A fare chiarezza su questo dubbio amletico ci ha provato la Corte d’Assise di Chieti che, recentemente, si è espressa sulla cosiddetta discarica dei Veleni di Bussi, una vicenda su cui sono stati versati fiumi e fiumi d’inchiostro. Velenoso per l’appunto.
Un torrente di parole tossiche contro la compagnia che gestiva l’impianto che è straripato in occasione dell’assoluzione di 19 dirigenti e tecnici dall’accusa di disastro ambientale. Un’esondazione mediatica che è sfociata in titoloni a tutta pagina del calibro di “Vergogna” e “Ingiustizia”.
Ma la verità dov’è?
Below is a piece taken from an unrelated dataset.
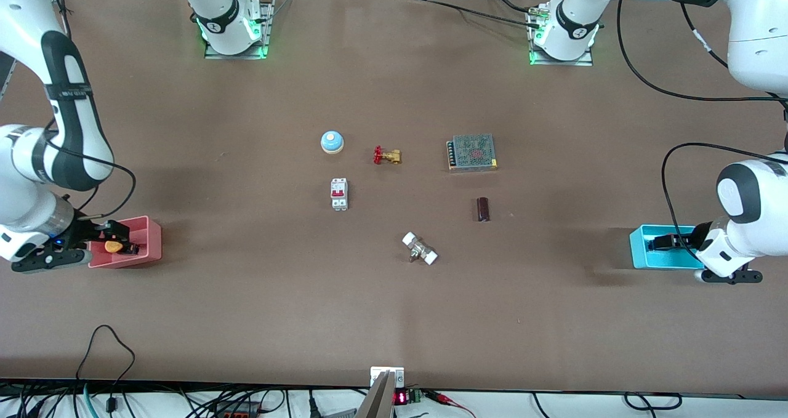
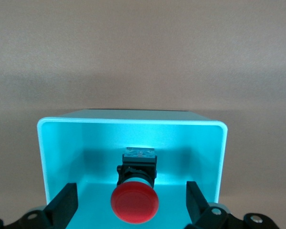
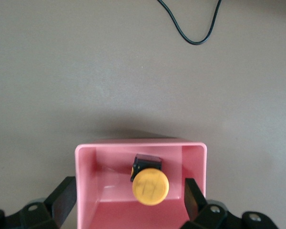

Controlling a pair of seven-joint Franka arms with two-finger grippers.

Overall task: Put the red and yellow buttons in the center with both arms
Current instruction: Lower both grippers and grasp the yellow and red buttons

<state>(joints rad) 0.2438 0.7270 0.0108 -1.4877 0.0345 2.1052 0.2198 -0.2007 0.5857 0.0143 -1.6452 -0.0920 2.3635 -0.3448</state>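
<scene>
The yellow button (image 1: 113, 245) lies in the pink bin (image 1: 146, 241) at the right arm's end of the table. My right gripper (image 1: 118, 238) is open over that bin. In the right wrist view its fingers (image 3: 64, 198) stand wide apart on either side of the yellow button (image 3: 150, 186) in the pink bin (image 3: 138, 145). The red button (image 2: 134, 202) lies in the cyan bin (image 2: 133, 120), between the wide-open fingers (image 2: 62, 207) of my left gripper (image 2: 131, 210). In the front view the left gripper (image 1: 662, 241) is over the cyan bin (image 1: 640, 249) and the red button is hidden.
Around the table's middle lie a blue-and-white bell (image 1: 332, 141), a brass valve with a red handle (image 1: 386, 156), a white circuit breaker (image 1: 339, 194), a mesh-covered power supply (image 1: 472, 152), a dark cylinder (image 1: 483, 209) and a white-ended fitting (image 1: 420, 249).
</scene>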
Anche in questo caso, abbiamo cercato di scovarla all’interno del classico conflitto sociale che vede l’inerme popolazione soccombere sotto i colpi di una multinazionale senza scrupoli.
A fare luce sulla vicenda, un ex dipendente dello stabilimento, Pasquale Antonucci, che ci ha illustrato la vicenda dal suo punto di vista.
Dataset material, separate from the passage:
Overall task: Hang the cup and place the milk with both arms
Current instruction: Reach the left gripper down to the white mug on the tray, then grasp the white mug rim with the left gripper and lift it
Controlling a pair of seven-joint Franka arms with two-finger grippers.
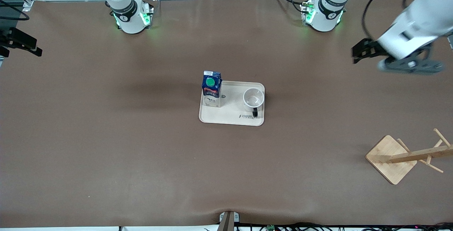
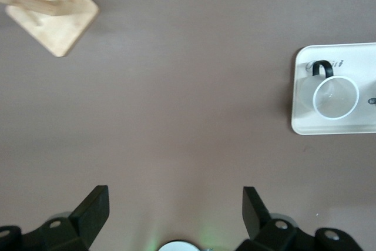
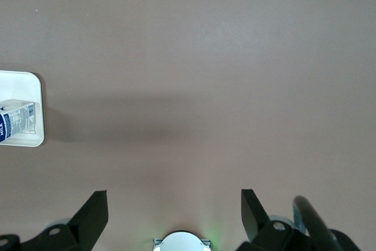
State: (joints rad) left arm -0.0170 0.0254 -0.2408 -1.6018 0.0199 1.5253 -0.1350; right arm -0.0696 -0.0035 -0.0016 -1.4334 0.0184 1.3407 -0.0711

Per quanti anni ha lavorato presso la Montedison di Bussi? Quali mansioni svolgeva?
“Ho prestato servizio presso lo stabilimento di Bussi Officine per circa 35 anni, dal 1968 al 2002. Fui assunto come operaio di terza categoria; dopo il diploma da perito chimico conseguito da privatista, ho percorso tutta la scala gerarchica, mi sono specializzato in analisi delle acque, analisi ambientali e analisi in tracce. Ho messo a punto una infinità di metodi analitici, ho partecipato per conto della Montedison ad uno studio per il riutilizzo di acque reflue per fertirrigazione; a Nizza, nel corso di un convegno mondiale dedicato alla cromatografia ionica, ho presentato un rivoluzionario metodo per la determinazione degli anioni nelle acque iperpure. Ho insegnato laboratorio per 7 anni ad una scuola per chimici. Ho formato i dipendenti della Rives di Pescara per sostenere gli esami per la patente “Manipolazione di Gas Tossici”. Ho collaborato con la Westate (società americana) come responsabile analisi  per la messa in marcia di un impianto di depurazione per il metano. Mi fermo per non annoiare, ma questo riassunto era doveroso solo e soltanto per far capire che non sono uno sprovveduto”.

Lei afferma che le acque della Val Pescara non sono mai state inquinate: ha prove e numeri da fornire in merito?
“Purtroppo tutte le analisi che ho eseguito fino al 2002 sulle acque, sui pesci, sui sedimenti, sull’aria, sulle emissioni sulle immissioni sono sparite. Le analisi degli anni 2000 le ho richieste all’ARTA e sono tutte nella pagina facebook “Il disastro mediatico più grande d’Europa”. L’unico che le ha pubblicate sono stato io. In caso di dubbi tutte le analisi possono essere richieste tranquillamente all’ARTA. Esiste una legge sulla trasparenza, sono obbligati a fornirle”.

me giustifica l’approccio allarmistico che i media hanno avuto sulla vicenda? Perché tutto questo allarmismo da parte di ambientalisti e testate giornalistiche?
“Io non posso accusare nessuno, posso solo dire che nel 2002 la Solvay ha acquistato i terreni e la fabbrica della Montedison. L’unico terreno rimasto alla Montedison/Edison è quello dove è stata compiuta la più grande opera di mistificazione ambientale della storia Italiana, e forse d’Europa. (Il terreno che secondo i media e gruppi di sedicenti ambientalisti, ospita la discarica più grande del continente europeo)”.

Lei ha lavorato per anni alla Montedison di Bussi. Secondo lei l’industria energetica si preoccupa a sufficienza della tutela dell’ambiente o potrebbe fare di più?
“La Montedison di Bussi non era una industria energetica, era una industria chimica. Tutto è perfettibile, l’unica cosa che posso assicurare è che alla Montedison di Bussi si rispettavano sostanzialmente tutte le leggi sull’inquinamento; voglio solo ricordare che la prima legge per la tutela delle acque è del 1976 (legge Merli)”.